Activity: Below are entries with pictures in them. Output exactly the lines starting at the line with "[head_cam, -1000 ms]" and ending at the line with "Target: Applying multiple", both included, but not the pictures.

Source data:
※ ※ ※
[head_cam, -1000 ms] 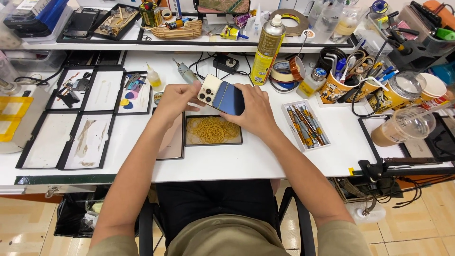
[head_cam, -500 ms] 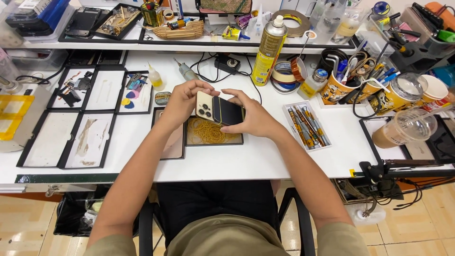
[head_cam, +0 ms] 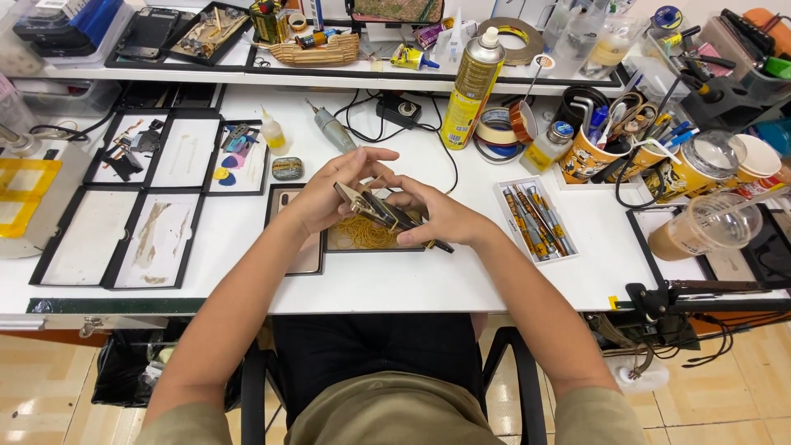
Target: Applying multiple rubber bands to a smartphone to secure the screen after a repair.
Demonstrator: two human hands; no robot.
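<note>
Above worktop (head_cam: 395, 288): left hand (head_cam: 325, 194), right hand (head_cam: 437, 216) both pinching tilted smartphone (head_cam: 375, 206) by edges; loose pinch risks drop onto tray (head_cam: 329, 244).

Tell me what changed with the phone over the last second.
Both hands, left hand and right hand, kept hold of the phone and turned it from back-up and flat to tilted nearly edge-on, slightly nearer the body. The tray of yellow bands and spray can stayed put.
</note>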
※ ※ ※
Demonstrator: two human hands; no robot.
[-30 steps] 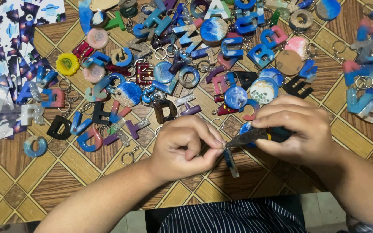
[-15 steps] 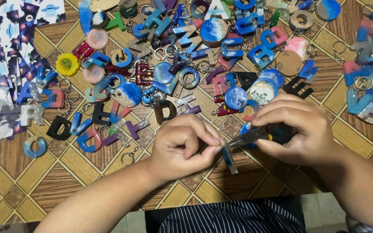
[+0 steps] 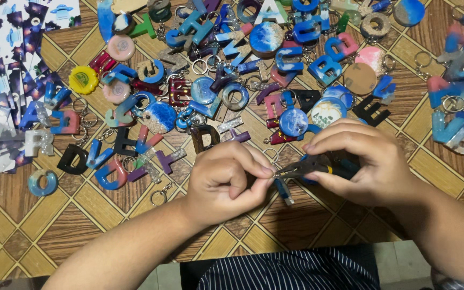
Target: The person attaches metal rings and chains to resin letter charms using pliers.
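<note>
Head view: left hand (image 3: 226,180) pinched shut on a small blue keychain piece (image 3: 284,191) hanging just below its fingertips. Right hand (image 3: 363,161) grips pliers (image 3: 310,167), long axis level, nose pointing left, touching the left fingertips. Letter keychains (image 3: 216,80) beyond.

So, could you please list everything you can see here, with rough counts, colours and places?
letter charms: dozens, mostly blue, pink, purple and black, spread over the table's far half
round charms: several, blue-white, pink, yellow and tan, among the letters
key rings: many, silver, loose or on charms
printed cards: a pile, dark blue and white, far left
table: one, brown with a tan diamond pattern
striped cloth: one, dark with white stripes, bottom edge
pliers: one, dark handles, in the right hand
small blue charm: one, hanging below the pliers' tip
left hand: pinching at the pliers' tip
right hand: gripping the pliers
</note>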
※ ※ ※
Task output:
[head_cam, -1000 ms] 
[head_cam, -500 ms] 
[head_cam, +0 ms] 
Target: Applying multiple rubber bands to a smartphone to secure the screen after a repair.

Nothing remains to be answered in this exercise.